Decken müssen als tragende und raumabschließende Bauteile zwischen Geschossen im Brandfall ausreichend lang standsicher und widerstandsfähig gegen die Brandausbreitung sein.
Sie müssen
in Gebäuden der Gebäudeklasse 5 feuerbeständig,
in Gebäuden der Gebäudeklasse 4 hochfeuerhemmend,
in Gebäuden der Gebäudeklassen 2 und 3 feuerhemmend
sein.
Satz 2 gilt
für Geschosse im Dachraum nur, wenn darüber Aufenthaltsräume möglich sind; § 29 Absatz 4 bleibt unberührt,
für Balkone nur, wenn sie Teil des Rettungsweges sind,
für offene Gänge nur, wenn sie als notwendige Flure dienen.

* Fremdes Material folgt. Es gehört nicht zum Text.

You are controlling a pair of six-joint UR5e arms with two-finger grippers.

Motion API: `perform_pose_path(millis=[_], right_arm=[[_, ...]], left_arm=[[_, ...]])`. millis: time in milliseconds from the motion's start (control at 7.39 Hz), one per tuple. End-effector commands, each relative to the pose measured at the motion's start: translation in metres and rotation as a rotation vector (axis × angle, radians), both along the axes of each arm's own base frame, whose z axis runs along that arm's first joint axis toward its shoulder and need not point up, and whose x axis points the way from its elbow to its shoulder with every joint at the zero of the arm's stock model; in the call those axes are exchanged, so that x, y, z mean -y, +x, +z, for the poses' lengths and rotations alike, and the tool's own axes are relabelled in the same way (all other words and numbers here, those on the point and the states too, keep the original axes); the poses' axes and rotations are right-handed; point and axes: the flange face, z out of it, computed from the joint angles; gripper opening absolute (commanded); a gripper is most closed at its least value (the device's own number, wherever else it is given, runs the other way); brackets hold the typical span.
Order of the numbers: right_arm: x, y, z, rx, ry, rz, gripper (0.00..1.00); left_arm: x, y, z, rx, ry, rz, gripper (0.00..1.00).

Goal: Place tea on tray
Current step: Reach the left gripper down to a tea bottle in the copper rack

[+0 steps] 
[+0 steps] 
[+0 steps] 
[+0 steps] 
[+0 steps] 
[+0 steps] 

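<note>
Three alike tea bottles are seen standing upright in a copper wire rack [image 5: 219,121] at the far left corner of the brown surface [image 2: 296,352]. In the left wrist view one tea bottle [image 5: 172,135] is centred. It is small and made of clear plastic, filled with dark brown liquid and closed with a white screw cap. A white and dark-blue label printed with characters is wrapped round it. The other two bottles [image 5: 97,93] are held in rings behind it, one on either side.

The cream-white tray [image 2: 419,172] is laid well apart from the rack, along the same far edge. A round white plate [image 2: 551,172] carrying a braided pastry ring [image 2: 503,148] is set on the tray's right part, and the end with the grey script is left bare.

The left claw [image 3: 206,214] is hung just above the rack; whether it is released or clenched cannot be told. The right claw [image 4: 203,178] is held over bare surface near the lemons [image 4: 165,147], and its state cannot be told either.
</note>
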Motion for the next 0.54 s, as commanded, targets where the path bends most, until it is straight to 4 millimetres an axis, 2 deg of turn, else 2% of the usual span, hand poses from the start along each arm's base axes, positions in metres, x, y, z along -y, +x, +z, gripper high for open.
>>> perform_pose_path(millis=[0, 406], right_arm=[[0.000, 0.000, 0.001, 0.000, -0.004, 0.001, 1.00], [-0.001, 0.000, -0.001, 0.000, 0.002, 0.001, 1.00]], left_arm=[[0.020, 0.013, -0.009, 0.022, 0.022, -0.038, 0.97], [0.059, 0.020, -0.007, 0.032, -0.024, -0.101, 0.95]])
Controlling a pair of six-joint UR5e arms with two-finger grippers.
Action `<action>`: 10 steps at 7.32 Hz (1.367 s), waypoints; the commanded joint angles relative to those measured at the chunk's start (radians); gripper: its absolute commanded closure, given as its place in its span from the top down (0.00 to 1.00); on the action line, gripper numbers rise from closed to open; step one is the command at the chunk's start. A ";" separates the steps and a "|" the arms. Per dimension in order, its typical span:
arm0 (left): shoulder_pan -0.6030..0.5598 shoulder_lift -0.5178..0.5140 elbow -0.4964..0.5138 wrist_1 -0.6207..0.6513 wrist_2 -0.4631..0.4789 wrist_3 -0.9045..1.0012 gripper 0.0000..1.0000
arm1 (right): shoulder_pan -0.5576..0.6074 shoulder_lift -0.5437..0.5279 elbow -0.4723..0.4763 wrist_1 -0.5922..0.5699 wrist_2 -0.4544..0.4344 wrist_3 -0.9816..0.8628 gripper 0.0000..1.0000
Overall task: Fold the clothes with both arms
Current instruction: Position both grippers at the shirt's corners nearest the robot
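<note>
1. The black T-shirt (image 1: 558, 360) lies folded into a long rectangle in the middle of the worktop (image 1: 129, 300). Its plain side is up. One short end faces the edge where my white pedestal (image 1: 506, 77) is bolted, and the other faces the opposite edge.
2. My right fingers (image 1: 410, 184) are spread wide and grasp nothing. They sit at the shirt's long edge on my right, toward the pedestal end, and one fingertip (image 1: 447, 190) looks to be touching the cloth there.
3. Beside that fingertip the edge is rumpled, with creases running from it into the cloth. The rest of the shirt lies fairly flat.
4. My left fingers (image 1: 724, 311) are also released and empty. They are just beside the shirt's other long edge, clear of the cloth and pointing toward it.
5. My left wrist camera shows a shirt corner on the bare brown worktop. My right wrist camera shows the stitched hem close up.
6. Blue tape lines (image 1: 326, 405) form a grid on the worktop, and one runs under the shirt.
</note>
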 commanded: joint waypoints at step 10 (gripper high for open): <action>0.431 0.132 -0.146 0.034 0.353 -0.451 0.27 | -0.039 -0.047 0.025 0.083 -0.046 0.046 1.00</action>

Im Kellergeschoss müssen Decken
in Gebäuden der Gebäudeklassen 3 bis 5 feuerbeständig,
in Gebäuden der Gebäudeklassen 1 und 2 feuerhemmend
sein.
Decken müssen feuerbeständig sein
unter und über Räumen mit Explosions- oder erhöhter Brandgefahr, ausgenommen in Wohngebäuden der Gebäudeklassen 1 und 2,
zwischen dem landwirtschaftlich genutzten Teil und dem Wohnteil eines Gebäudes.
Der Anschluss der Decken an die Außenwand ist so herzustellen, dass er den Anforderungen aus Absatz 1 Satz 1 genügt.
Öffnungen in Decken, für die eine Feuerwiderstandsfähigkeit vorgeschrieben ist, sind nur zulässig
in Gebäuden der Gebäudeklassen 1 und 2,
innerhalb derselben Nutzungseinheit mit nicht mehr als insgesamt 400 Quadratmeter Grundfläche in nicht mehr als zwei Geschossen,
im Übrigen, wenn sie auf die für die Nutzung erforderliche Zahl und Größe beschränkt sind und Abschlüsse mit der Feuerwiderstandsfähigkeit der Decke haben.